Hatiku retak jadi delapan, diisolasi dan dipaksa bekerja. Di bawah shower air tawar, aku sudah mulai mereka jawaban. Tapi ternyata air mataku lebih mendominasi di antara leleran air shower. Asin, agak menderas. Namun begitu, kepalaku telah dipenuhi skenario-skenario yang bakal kumainkan, serta rencana inti dan rencana cadangan. Air segar hangat membuatku dapat berpikir jernih. Mungkin sudah saatnya kita tidak memiliki hati, jika otak lebih baik untuk diandalkan. Dalam balutan handuk tebal berwarna putih, tak sabar aku menelepon ibu.
“Rosa, kau di mana? Ibu tidak bisa menghubungimu dua hari ini…” suara ibu terdengar semakin lemah. “Menurutku, kita tidak usah memaksa, ibu tahu biayanya mahal.”
“Semuanya sudah siap. Ibu tunggu beberapa hari lagi, aku pulang.”
“Rosa....”
Sebelum suara isak seperti biasanya, aku bergegas menutup telepon. Bersamaan suara ketukan pada pintu kamar, pertanda mereka sudah di sini.
***
Deru ombak Gili Trawangan dan cahaya kemilau dari berbagai lampu disko pada kafe-kafe terbuka di sepanjang area pusat keramaian. Mereka menamainya Central. Kami bertiga duduk berhadapan dalam bentuk segi tiga pada sebuah meja menjauh dari jalan. Terhindar dari keramaian, tepat di bawah pohon waru yang sedang panen bunga warna kuning. Cahaya lilin menari-nari di antara mata kami beradu. Berpindah dari sepasang pada sepasang lainnya. Sudah 10 menit dari waktu minuman-minuman hadir di meja.

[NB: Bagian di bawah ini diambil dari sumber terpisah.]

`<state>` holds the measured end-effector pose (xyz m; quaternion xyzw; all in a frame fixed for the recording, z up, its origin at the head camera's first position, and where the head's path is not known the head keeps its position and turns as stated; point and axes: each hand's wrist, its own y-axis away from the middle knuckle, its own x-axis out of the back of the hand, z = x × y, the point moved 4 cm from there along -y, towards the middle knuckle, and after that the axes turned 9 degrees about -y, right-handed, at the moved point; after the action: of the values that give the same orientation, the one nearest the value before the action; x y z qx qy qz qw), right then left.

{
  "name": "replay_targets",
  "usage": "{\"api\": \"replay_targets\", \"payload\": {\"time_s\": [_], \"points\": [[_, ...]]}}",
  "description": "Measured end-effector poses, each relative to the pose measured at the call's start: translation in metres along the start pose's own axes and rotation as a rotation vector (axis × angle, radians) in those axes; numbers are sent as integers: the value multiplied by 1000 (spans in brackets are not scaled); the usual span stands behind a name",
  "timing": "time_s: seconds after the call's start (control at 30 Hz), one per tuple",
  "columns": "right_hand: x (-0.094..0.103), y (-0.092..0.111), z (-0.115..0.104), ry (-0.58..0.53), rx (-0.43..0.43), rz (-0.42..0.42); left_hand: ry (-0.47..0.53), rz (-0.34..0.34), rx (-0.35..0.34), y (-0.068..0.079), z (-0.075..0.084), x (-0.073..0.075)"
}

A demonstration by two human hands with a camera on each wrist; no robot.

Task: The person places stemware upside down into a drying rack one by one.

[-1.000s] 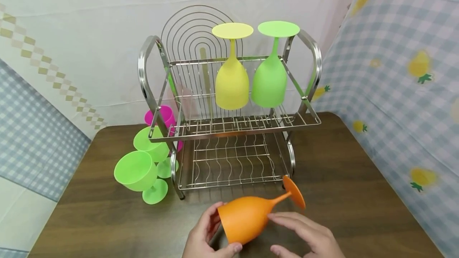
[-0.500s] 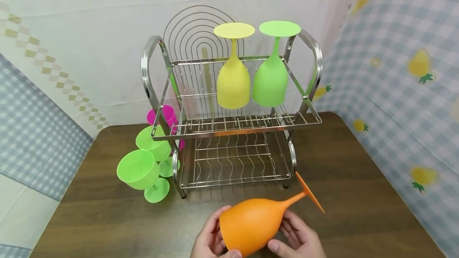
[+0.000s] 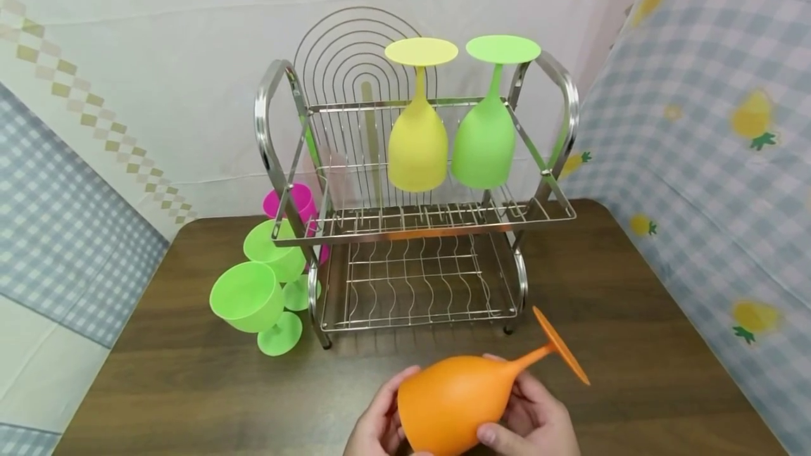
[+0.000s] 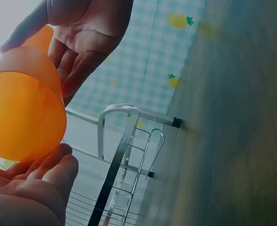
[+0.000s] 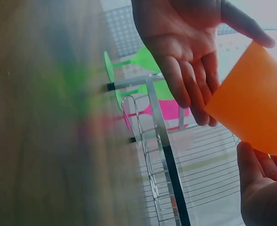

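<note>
Near the table's front edge I hold an orange wine goblet (image 3: 456, 403) on its side, rim toward the left, stem and foot pointing up to the right. My left hand (image 3: 379, 419) grips the bowl at the rim end. With its thumb on the near side and fingers behind, my right hand (image 3: 538, 419) holds the bowl near the stem. The left wrist view looks into the round mouth of the orange goblet (image 4: 25, 115). In the right wrist view the bowl (image 5: 256, 101) lies between both hands.
A two-tier steel dish rack (image 3: 415, 233) stands behind. On its top tier, a yellow goblet (image 3: 418, 150) and a green goblet (image 3: 484, 146) are upside down. Left of it stand two green short-stemmed cups (image 3: 247, 298) and a magenta cup (image 3: 298, 201). A patterned cloth (image 3: 703, 160) borders the table.
The orange goblet has shifted right and slightly toward me, its foot swinging outward. My right hand has gone from touching it with spread fingers to holding the bowl.
</note>
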<state>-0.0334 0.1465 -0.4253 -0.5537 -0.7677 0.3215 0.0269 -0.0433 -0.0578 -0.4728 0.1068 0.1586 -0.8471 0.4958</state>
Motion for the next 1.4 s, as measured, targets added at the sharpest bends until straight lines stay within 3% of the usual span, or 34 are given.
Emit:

“Aku ke toilet, ” kata Leo gelisah. Don hanya memindahkan ekor mata.
“Semoga kamu sudah mengerti.” Suara Don berat dan hati-hati.
“Sudah,” kataku tanpa nada. “Kami setuju.”
“Bagus.” Ia berdehem, meneguk pina colada sedikit. “Selain soal ibumu, kau bisa melajutnya S3 tanpa perlu beasiswa.” Suaranya meyakinkan. Buatku itu gula-gula.
“Benarkah kamu ingin mengubah jalan hidup dengan menjadi laki-laki hetero?” tanyaku polos, tanpa pertimbangan. Ia tersenyum tipis. Amat tipis, hingga wajahnya terlihat begitu memesona.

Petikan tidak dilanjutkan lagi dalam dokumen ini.